Thursday 2 October 2014

4. An unusual looking ferret

‘Curtain twitching’ takes on a whole new meaning when you live in a house in the country with no neighbours within half a mile. It’s the early morning peep through the curtains before opening them fully, just in case there is some interesting wildlife scene unfolding outside the window. Disappointment usually follows, but as the house overlooks a river, or ‘drain’ as the Environment Agency rather unromantically calls it, I always lived in hope of seeing one of my favourite birds.

I knew there were kingfishers on this stretch of the river, and one of the first things I did after moving into the house was to provide a wooden post at the edge of the water from which they could fish. Not once in two years had this facility been used, although on one memorable occasion, as I peered through partly opened curtains, I was able to watch a kingfisher, not fishing, but bathing and preening on a paving stone alongside the perch. For several heart-stopping minutes, it repeatedly dropped into the water and returned to its position to groom its spectacular feathers.

Occasionally, a moment of quiet contemplation at the window has been rewarded with a fleeting glimpse of what looked like a turquoise Exocet missile, streaking along the river just a few inches above the water. How true that some of the best sights occur when you are not looking for them! Similarly, looking for a particular creature will often lead to something totally unexpected.

My first thought on this particular morning, as I peered through a gap in the curtains, was that someone had lost their ferret. I had seen ferrets before, and know they come in a huge variety of colours, but I had never seen one this colour before. How it took me so long to correctly identify it remains a mystery, and it was only when I was describing it to a work colleague that the penny finally dropped. ‘Dark brown, almost black, beautiful glossy fur’ - of course it wasn’t a ferret, it was a mink!

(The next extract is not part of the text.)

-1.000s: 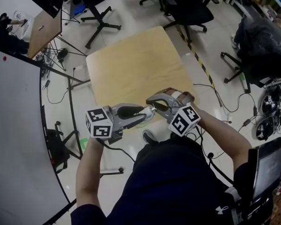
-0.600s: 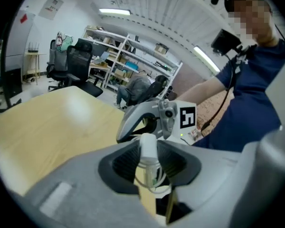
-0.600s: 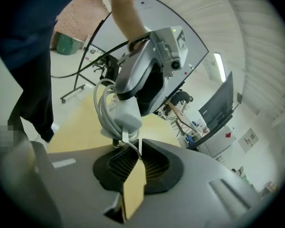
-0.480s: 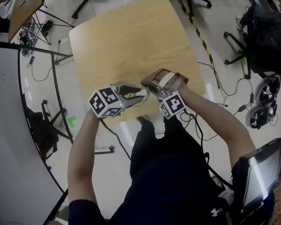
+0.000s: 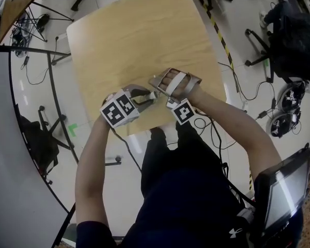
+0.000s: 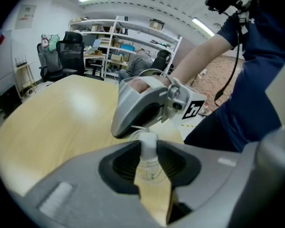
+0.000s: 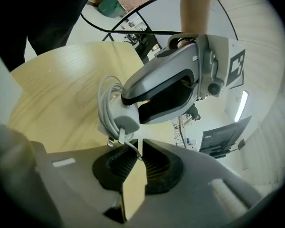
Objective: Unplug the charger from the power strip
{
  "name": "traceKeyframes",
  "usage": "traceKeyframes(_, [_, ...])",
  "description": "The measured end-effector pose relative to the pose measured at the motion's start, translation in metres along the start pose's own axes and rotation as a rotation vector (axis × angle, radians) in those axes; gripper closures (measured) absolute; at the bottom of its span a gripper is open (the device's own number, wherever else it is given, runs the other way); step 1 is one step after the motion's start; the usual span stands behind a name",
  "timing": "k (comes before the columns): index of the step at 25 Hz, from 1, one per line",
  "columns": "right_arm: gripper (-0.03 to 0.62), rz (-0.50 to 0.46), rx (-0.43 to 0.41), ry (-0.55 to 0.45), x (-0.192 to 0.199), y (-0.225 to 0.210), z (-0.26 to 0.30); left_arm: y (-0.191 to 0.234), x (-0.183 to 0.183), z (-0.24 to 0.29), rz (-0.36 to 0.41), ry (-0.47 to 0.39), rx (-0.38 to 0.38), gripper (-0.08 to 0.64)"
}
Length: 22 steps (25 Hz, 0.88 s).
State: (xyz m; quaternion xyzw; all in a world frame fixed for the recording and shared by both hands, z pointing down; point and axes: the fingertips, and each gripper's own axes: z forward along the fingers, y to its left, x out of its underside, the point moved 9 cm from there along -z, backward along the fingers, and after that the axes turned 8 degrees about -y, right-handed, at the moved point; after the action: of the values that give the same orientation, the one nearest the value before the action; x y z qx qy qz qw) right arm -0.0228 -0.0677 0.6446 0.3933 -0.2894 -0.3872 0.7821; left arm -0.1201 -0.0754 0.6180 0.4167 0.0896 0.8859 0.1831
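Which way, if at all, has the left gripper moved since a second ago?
Yes. The left gripper was over the floor, short of the table's near edge; now it is above the table, inside that edge.

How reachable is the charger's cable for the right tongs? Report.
Yes, seemingly: the cable sits nipped between the right tongs, nothing in the way; the left tongs hold the charger close.
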Motion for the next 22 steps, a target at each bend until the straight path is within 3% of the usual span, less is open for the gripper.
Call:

The American mink was first brought to Europe in the late 1920s, and they were bred for their coats in commercial mink farms all over Britain. Escapees, and possibly individuals released by animal rights activists, quickly established a wild breeding population, first reported in 1956, and they are now a well-established feature of Britain’s waterways.

I recall a family day out, at some time in the mid-1980s, walking part of the ‘Viking Way’ by the River Bain. We spotted a group of hunters in green jackets and long boots, with hounds of some sort, and we were curious to find out the nature of their quarry. My teenage niece, far more out-going than anyone else in our family, approached the group of hunters and asked them what they were hunting. “Mink and coypu” they replied. Both are invasive species from the Americas with similar histories, although the latter were finally eradicated in 1989.

Thrilling as it is to see wild animals in their natural environment, I admit to having mixed feelings about seeing a mink. They are fearsome hunters, with no natural predators, and are responsible for eating huge numbers of water vole and riverside birds. I am sure it is no coincidence that it was another anxious six months before I caught a glimpse of a water vole, one of our most treasured neighbours, swimming purposefully across the drain outside our house.